Ça m’énerve un peu depuis la première fois que j’ai entendu ton annonce. Tu me diras que tu n’es pas le seul à le dire. C’est vrai! Sophie Thibault aussi l’a déjà dit. Elle aime bien ça la Sophie; ça fait humain, ça fait connecter avec le peuple, ça fait gagner des trophées quand c’est ce peuple-là qui vote. Elle s’en servait allégrement pour André Boisclair, et bien d’autres fois. Mais, tu sais comme moi comment c’est rendu, aux nouvelles. Oublions les «Inondations à Châteauguay», sous-titrons plutôt «Châteauguay dans la flotte!»; ça fait tellement plus peuple, ça, mon homme! Et si on peut faire un jeu de mot bas de gamme, rien de plus merveilleux! «À Laval, on avale la grande tasse!» La salle des nouvelles, en émoi, prie pour des inondations lavaloises…

Bon, tu me diras qu’on s’égare. Tu me diras aussi que c'est un peu trop tard, là, non? Que c’est commencé pour de vrai, là, à la télé, alors… Oui, on ne te cache rien.

Mais… des squelettes dans le placard, c’est un calque de l’anglais! Bon, d’accord, c’est attesté dans quelques dictionnaires, alors tu peux toujours te défendre. Toutefois, sois certain que je te surveille, au cas où te prendrait l’envie d’appeler ta prochaine émission L’argent ne pousse pas dans les arbres, Mettons-nous un pied dans la bouche, ou Tu fais un fou de toi. On s'entend? Considère cela comme un avertissement…

Sans rancune, Patrice!

Embrasse ta femme de ma part.

01 mai 2006

Effets secondaires

Je suis impressionné par votre sens du devoir, vous qui êtes toujours au poste pour traquer les polémiques, pour partir les débats, pour étendre vos émotions, pour analyser les aléas des parcelles de vie qui parsèment ces espaces bien hétéroclites.

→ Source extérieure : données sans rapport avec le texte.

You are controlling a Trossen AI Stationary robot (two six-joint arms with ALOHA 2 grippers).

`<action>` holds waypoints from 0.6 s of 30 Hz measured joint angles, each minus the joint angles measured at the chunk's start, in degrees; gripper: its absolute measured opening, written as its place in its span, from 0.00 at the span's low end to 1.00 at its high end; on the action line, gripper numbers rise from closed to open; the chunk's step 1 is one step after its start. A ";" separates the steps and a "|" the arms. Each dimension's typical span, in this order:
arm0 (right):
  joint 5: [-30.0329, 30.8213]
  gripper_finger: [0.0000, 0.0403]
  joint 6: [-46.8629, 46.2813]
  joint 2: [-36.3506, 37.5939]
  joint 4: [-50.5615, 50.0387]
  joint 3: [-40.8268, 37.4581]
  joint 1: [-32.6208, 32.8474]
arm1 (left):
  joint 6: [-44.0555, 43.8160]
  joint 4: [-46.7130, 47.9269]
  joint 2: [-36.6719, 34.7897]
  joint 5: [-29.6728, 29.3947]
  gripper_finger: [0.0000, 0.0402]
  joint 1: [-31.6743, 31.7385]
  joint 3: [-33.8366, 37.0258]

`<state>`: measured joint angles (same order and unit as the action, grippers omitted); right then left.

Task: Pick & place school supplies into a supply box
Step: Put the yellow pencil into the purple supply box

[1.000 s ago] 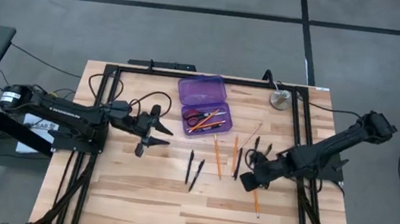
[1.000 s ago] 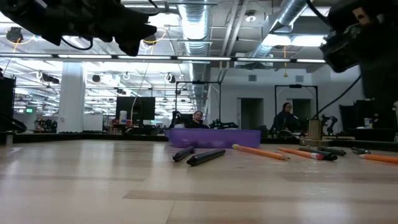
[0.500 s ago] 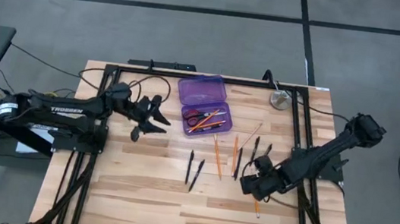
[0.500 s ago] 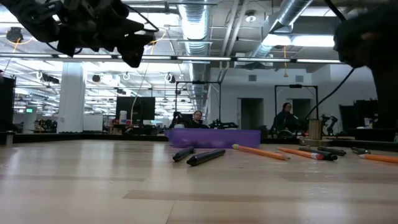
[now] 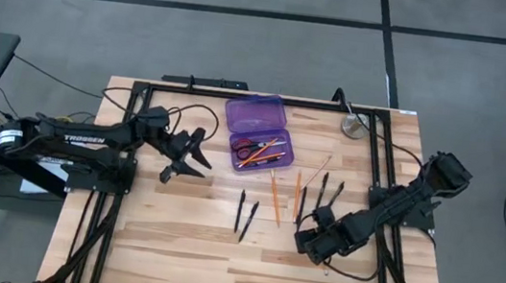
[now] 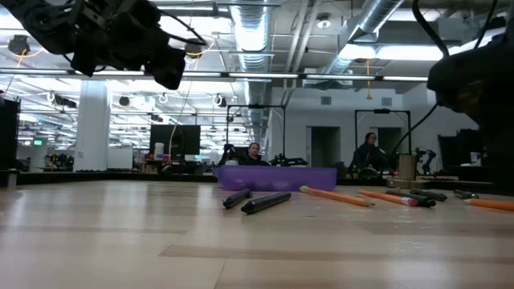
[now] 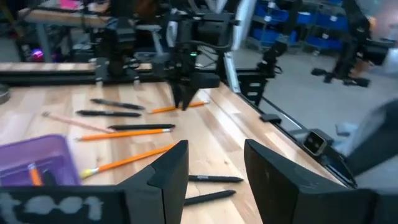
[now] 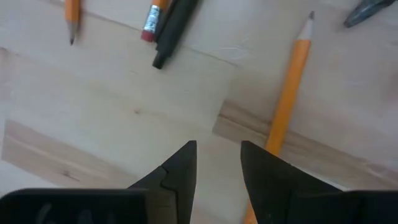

Vous puisez souvent ce temps d’un puits qui semble surabondant, pour éteindre des feux qui paraissent fréquemment inextinguibles.

Je m’explique toujours aussi mal mon parcours par ici, ma quête de choses que je sais pas trop chercher, mon besoin de remplir des pages d’incertitude, de futilité, d’anecdotes, de pensées. Je multiplie les contraintes, les limites, les zones dangereuses, les terrains glissants. J’édulcore mon besoin d’écrire à travers les tamis de mes inhibitions.

Par contre, l’analyse que je fais de cette granulométrie étonnante est bien indocile, bien inégale.

Ceci ne serait donc qu’une grande cachotterie, qu’une activité clandestine presque téméraire?

Bon, je jette maintenant cette bouteille à la mer, et rentre au port. J’ai une grippe d’homme à dominer. Que mettent-ils donc dans ce sirop pour la toux?